DATASET EXCERPT:

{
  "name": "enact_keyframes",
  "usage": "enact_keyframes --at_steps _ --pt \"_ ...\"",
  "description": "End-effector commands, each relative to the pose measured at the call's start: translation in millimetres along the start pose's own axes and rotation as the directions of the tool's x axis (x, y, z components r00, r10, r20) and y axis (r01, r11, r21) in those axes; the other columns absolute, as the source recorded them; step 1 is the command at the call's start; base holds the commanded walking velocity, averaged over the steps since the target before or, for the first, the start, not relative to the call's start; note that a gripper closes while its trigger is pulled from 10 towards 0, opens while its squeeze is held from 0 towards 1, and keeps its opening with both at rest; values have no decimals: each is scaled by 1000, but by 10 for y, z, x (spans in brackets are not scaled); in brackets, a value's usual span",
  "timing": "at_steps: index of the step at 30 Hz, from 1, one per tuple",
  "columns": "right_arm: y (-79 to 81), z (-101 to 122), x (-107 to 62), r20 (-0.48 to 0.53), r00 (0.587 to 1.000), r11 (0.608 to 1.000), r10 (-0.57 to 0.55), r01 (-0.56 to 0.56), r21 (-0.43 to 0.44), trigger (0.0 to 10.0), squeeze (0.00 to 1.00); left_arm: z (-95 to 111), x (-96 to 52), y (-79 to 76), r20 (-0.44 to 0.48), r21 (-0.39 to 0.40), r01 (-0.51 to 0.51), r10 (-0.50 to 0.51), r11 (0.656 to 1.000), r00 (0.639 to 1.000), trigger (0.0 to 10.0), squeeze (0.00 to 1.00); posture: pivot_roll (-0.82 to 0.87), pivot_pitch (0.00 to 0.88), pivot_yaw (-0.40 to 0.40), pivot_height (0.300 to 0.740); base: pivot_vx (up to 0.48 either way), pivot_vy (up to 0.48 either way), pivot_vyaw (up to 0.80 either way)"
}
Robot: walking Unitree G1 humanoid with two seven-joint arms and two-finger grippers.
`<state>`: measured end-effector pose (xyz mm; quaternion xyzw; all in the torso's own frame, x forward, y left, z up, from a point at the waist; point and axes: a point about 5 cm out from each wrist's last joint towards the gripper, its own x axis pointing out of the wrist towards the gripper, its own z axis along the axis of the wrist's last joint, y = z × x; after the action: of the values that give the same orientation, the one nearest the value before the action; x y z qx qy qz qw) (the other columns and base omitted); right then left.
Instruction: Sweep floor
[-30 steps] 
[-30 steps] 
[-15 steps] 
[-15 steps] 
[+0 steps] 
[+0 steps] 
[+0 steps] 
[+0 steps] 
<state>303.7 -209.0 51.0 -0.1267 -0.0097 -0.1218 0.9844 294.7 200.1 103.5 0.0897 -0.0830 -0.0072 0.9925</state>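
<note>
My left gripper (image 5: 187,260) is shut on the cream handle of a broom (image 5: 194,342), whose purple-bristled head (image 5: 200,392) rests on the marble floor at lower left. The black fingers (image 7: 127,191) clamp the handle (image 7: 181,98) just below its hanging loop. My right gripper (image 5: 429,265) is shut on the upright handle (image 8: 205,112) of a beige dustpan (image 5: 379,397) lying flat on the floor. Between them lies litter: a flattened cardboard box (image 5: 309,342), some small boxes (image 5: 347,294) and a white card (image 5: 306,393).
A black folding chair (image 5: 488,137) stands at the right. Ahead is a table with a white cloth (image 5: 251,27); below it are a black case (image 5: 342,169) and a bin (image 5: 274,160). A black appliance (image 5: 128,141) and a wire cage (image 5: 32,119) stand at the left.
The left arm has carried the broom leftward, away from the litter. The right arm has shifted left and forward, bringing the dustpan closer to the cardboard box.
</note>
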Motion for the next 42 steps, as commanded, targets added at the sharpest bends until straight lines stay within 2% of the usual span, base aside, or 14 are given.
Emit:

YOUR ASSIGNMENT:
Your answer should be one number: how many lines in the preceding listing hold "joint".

ANSWER SECTION:
2